Dr. Carter knew not to press.
🗲
It was some time before Helen discussed her youth again. What stories she did share were from much later. She rarely mentioned dates, so Dr. Carter learned to pay attention to the names of monarchs and other context clues. Mostly were surprisingly dull—long anecdotes of daily life through the ages, or wars Dr. Carter didn’t remember the names of.
“Did you know any famous people who weren’t Greek?”
“Stephen, if you ever become immortal, I’m sure you’ll spend days hovering around celebrities in case you need to entertain a deputy-assistant-minion in a concentration camp. I on the other hand had a life to attend to.”
Things improved greatly when Carter started sneaking in booze.
“Here ya go.” He slid a bottle of Swan Draught across the table, before remembering the handcuffs. “Oh, sorry. Maybe we could—”

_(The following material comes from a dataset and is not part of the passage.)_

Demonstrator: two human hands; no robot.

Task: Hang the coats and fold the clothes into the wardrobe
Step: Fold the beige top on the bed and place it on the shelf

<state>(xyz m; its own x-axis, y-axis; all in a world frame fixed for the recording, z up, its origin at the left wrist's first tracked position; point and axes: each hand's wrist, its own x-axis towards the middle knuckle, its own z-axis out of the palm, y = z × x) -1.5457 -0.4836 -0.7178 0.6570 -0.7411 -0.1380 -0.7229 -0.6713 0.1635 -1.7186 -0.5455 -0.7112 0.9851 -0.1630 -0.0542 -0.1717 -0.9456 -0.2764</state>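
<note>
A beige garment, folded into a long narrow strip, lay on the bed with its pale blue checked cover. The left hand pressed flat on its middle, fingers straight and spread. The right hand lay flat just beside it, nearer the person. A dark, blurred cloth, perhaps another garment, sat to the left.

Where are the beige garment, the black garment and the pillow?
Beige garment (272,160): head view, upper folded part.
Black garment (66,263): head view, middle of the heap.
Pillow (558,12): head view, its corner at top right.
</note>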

Helen’s finger sparked, and the left handcuff chain snapped. She took a swig of her beer.
“Nice trick.”
The next big step in Carter and Helen’s growing friendship was the discovery of a copy of The Greek Myths for her to fact check:
“Dionysus was actually Persephone and Father Zeus’ boy, they just regrew him inside that mortal lady. You’d think him being a god and all would be a clue…”

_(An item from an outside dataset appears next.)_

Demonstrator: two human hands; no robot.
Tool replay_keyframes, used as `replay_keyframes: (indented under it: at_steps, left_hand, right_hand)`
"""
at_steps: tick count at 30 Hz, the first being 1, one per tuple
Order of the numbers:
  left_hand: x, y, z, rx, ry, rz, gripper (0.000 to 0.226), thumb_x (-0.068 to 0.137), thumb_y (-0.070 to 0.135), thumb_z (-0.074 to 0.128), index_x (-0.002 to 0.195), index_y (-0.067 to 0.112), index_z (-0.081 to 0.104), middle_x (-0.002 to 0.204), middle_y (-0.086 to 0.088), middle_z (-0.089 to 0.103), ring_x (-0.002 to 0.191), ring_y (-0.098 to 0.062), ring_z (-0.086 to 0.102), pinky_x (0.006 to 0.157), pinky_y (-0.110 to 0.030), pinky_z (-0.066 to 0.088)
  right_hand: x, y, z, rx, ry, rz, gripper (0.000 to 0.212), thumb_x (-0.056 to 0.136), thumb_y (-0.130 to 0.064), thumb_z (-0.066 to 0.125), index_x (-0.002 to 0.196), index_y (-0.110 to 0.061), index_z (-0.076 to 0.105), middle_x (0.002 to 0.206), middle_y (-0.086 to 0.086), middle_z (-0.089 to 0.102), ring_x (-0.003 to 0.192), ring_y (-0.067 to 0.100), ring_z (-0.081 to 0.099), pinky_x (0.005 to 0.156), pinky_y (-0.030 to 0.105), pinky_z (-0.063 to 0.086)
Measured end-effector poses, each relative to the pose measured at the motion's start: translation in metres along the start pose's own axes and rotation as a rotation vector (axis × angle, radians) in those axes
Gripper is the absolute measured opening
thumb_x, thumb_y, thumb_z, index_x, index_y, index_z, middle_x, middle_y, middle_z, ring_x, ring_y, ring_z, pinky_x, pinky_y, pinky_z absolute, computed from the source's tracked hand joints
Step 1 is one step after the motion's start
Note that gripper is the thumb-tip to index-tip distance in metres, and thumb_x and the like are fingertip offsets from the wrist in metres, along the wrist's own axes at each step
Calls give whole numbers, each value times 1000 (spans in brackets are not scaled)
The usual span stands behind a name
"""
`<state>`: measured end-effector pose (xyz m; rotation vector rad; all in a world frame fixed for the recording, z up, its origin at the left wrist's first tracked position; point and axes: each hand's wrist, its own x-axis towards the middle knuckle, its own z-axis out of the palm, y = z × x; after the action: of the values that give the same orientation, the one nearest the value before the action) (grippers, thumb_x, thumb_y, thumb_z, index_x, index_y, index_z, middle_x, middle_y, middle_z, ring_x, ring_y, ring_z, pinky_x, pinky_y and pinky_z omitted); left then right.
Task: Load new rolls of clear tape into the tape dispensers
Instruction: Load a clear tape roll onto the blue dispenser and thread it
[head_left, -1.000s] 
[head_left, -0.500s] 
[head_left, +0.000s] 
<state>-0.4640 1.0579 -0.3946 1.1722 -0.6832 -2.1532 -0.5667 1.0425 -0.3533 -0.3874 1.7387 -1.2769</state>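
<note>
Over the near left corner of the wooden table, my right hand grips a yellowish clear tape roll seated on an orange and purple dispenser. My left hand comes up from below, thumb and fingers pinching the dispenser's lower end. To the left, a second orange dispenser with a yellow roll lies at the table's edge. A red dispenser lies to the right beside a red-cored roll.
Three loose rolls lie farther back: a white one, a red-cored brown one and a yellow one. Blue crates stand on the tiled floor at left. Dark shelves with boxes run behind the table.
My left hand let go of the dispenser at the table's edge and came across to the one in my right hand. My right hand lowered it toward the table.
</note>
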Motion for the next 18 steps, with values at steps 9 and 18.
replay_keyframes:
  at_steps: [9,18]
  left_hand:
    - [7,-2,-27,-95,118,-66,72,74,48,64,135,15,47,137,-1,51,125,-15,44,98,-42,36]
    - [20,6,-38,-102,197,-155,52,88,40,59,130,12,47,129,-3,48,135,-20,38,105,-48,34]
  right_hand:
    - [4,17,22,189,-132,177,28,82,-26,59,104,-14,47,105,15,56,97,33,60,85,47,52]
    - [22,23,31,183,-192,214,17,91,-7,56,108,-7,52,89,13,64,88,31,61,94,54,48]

“Medea didn’t kill her boys, it was the peasants. Always blaming the woman…”
“ ‘Fully-formed from Zeus’ head’? Only when Hera’s in earshot. Just ask Triton.”

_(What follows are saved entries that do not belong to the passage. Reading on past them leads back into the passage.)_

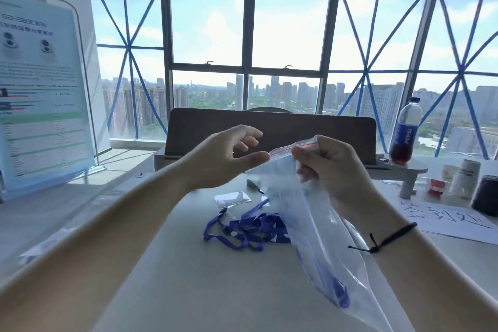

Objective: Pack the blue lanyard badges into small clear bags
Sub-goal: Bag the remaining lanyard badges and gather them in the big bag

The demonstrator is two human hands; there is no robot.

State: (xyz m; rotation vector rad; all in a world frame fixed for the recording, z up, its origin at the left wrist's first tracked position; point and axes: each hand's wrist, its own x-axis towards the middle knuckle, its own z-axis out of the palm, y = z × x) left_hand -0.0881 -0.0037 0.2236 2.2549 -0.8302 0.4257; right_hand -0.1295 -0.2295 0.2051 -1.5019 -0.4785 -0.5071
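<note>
The right hand (332,167) pinches the red-striped mouth of the clear bag (318,224), which hangs with one blue lanyard (334,291) inside, while the left hand (229,159), fingers loosely spread, reaches to seal it; more lanyards (250,232) lie beyond on the worktop (188,277).

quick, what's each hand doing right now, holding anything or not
Left hand: open, fingers relaxed, thumb tip at the clear bag by its red zip strip.
Right hand: fingers curled, pinching the bag's top edge; a blue lanyard sits inside.
</note>
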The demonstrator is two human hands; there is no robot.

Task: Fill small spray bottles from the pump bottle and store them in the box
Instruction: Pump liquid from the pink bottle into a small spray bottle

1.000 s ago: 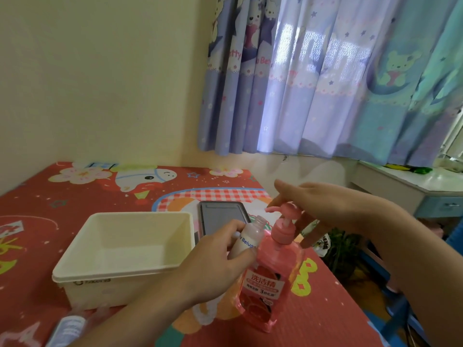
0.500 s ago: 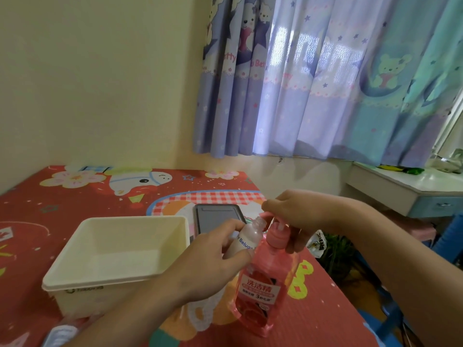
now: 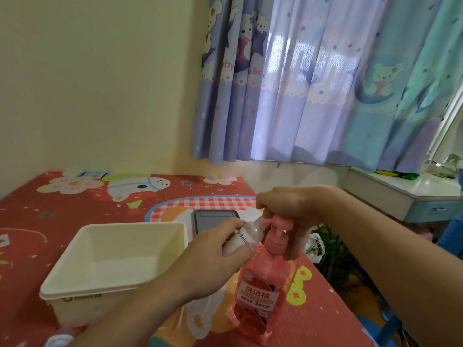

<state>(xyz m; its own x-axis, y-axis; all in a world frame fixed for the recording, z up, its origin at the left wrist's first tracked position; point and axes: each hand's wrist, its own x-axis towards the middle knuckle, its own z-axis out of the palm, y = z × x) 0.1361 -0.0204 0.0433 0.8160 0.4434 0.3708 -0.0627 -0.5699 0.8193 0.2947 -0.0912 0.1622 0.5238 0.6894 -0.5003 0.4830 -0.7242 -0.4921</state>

Stephen grinned crookedly. “Look, lying to your missus is a vital skill. Just look at this bloke.” He flicked through the book, muttering silently to himself as searched for his example. “He’s gone for ten years, and soon as he gets back, his wife stabs him in the bloody bath!” He laughed. “Should’ve just stayed in Troy with Cassandra.”
Helen did not laugh. “That was my brother-in-law.”
Dr. Carter went red. “I’m sorry, Helen. If I’d remembered…” He chuckled nervously. “All these foreign names, you know.”
“Agamemnon. My father gave Clytemnestra to him when I married his brother. ‘Strengthen our kinship’ he said.” She frowned. “Agamemnon was always a sore loser.”
“I don’t want to speak ill of your family, Helen, but you have to feel sorry for the guy.”
“I don’t. I feel sorry for my sister, for my nieces and nephew, even that poor madwoman he dragged home, but never him.” Helen bored into the scientist with those dark, eagle eyes of hers. “Doctor, have you ever been unfaithful? With Pamela, I mean.”
Dr. Carter sputtered, before trying and failing to match the lady’s glare. “What kind of question is that?”
“Have you?”
“…Once or twice.” Why was he being honest? Why did she have to use Pam’s name? “You have to understand, it wasn’t an ongoing thing. Just a couple of spills back in uni. And once… we were having a dry-spell, alright? She didn’t—what she doesn’t know won’t hurt—isn’t hurting her.”
Helen nodded. “Discreet. Good. Menelaus was like that too, when he took a slave or a handmaiden to bed. I always knew, but he didn’t rub it in my face, you know?”
“Helen, I didn’t—”
“I just wish my infidelity could’ve been so quiet.”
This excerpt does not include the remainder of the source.